L’Eurogroupe refuse de fixer un objectif d’expansion budgétaire
Les ministres des Finances de la zone euro n’ont pas voulu fixer d’objectif d’expansion budgétaire pour l’année prochaine, a annoncé aujourd’hui le président de l’Eurogroupe Jeroen Dijsselbloem, rejetant ainsi une proposition de la Commission européenne pour relancer la croissance. Lors d’une réunion ordinaire à Bruxelles, les ministres ont convenus que l’Allemagne, les Pays-Bas et le Luxembourg (c’est-à-dire les pays disposant des excédents budgétaires les plus élevés) devraient dépenser plus «en fonction des circonstances propres à chacun, tout en respectant l’objectif à moyen terme, les prérogatives budgétaires nationales et les exigences nationales». Mais ils ne sont pas parvenus à fixer un objectif d’expansion budgétaire pour le bloc l’année prochaine. «Mais chiffrer cela ou en faire un objectif n’a pas été accepté par l’Eurogroupe», a indiqué Jeroen Dijsselbloem lors d’une conférence de presse.
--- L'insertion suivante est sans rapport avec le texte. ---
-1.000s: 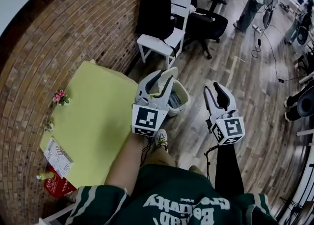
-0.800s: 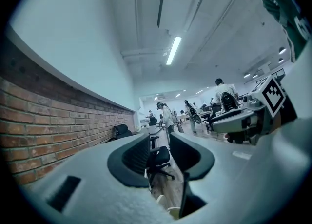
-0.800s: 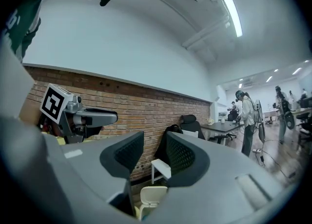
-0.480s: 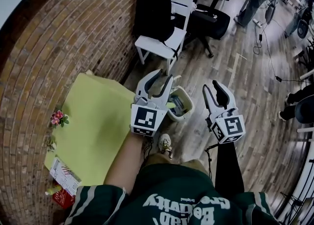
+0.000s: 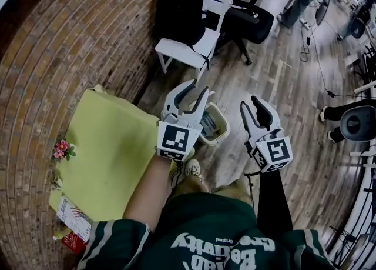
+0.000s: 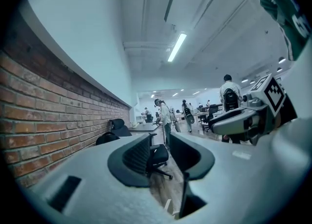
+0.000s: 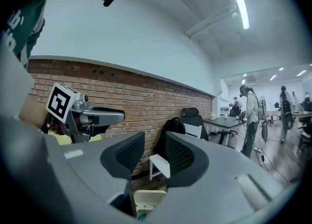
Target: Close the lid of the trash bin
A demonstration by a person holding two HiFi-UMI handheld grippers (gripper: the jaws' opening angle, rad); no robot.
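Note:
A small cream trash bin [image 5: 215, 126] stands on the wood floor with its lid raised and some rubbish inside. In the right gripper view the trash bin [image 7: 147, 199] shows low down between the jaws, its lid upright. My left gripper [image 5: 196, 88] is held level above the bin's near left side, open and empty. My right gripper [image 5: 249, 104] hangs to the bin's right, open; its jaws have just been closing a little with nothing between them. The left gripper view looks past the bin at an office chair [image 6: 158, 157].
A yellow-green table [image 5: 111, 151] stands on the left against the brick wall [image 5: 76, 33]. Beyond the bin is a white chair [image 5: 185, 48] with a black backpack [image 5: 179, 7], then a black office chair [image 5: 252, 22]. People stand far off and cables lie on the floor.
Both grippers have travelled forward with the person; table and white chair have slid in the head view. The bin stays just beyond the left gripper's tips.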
Face à la montée de l’euroscepticisme en Europe après des années de croissance faible et de chômage persistant, la Commission avait proposé en novembre dernier d’assouplir la politique budgétaire des 19 pays de la zone euro. Elle a suggéré une expansion budgétaire «allant jusqu'à 0,5% du PIB» pour 2017. L’Allemagne, première économie de l’Union européenne, a critiqué cette proposition: le ministre des Finances Wolfgang Schäuble a souligné que Berlin avait déjà investi beaucoup plus que la moyenne des pays de la zone euro dans la dernière décennie. Pierre Moscovici, commissaire européen aux Affaires économiques, a relevé que quelques pays étaient d’accord pour viser «une légère expansion budgétaire, mais sans la chiffrer».
Concernant l’Italie, au lendemain de la victoire du «non» au référendum sur le projet de réforme constitutionnelle, l’Eurogroupe s’abstiendra de lui demander immédiatement de nouvelles mesures pour mettre son projet de budget 2017 en conformité avec les exigences européennes, a déclaré Jeroen Dijsselbloem.